What made the game so intense from start to finish is that the truck never stops moving, acting as a sort of stressful timer that forces you to think and act fast.
It’s a wonderfully presented original concept, and one of my favorite N64 titles.
4. Mischief Makers (1997)
Back in the day, games with an anime aesthetic weren’t a dime a dozen like today.
So a game about a robot maid with eyes occupying 80% of her face was a real joy for Western anime fans.
In the case of Treasure’s Mischief Makers, the aesthetic came coupled with excellent gameplay and a bit of an absurd storyline.
You play as Marina, the aforementioned robot maid, who marches against the emperor of Planet Clancer and his evil army in a bid to save her kidnapped creator. To do this, she can grab, throw, and shake items.
It’s a bit on the short side. But this side-scroller is a truly underrated gem. Shake, shake!
3. Jet Force Gemini (1999)
One of Rare’s most ambitious creations for the N64 was Jet Force Gemini, a third-person shooter with fast-paced, precise gameplay that has you shooting hordes of enemies and dodging bullets in a way reminiscent of classic top-down shoot-em-ups.
While the 4-player modes were solid, I’d say this game shines for the campaign, which puts you in the shoes of a member of the Galactic Law Enforcement Team as they try to stop the insectoid alien Mizar from conquering the galaxy and enslaving the Tribal race.
Each world in the galaxy is pretty big, and you’re free to explore them in a non-linear fashion, which was unusual for shooters at the time.
2. Goemon’s Great Adventure (1999)
I seem to be the only one in my group of acquaintances who ever had the pleasure of playing Goemon’s Great Adventure, and I’m sorry for everyone who didn’t.
Made back when Konami was known for its great games instead of its scandals, this unique title is full of surreal humor and an unapologetic Japanese aesthetic that makes its locales, enemies, and themes feel exotic and unique.
It’s probably the best side-scrolling platformer on the system. And it even supports 4-player co-op which is an absolute blast.

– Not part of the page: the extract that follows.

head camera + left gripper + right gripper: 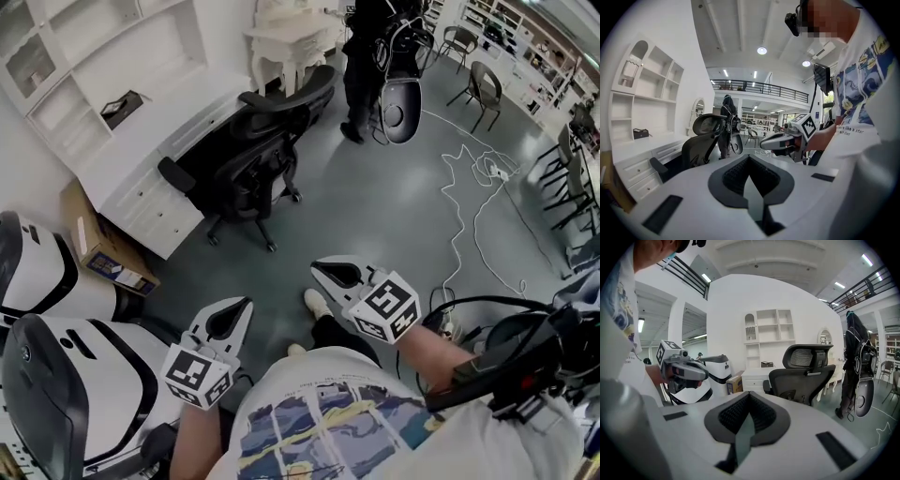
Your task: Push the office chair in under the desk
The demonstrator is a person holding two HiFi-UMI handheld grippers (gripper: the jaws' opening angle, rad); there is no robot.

1. Space Station Silicon Valley (1998)
If we’re talking about weird, exotic, unique games that didn’t get the appreciation they deserved back when they were released… we have to talk about Space Station Silicon Valley.
Developed by DMA Design, this title might be the single most bizarre game on the system.
You play as Evo, a walking microchip running around a Space Station and taking control of half-robot animals.
Regrettably the game is impossible to clear to 100% completion due to a bug.
But that doesn’t take away from the overall experience which is original, a bit absurd, and incredibly memorable.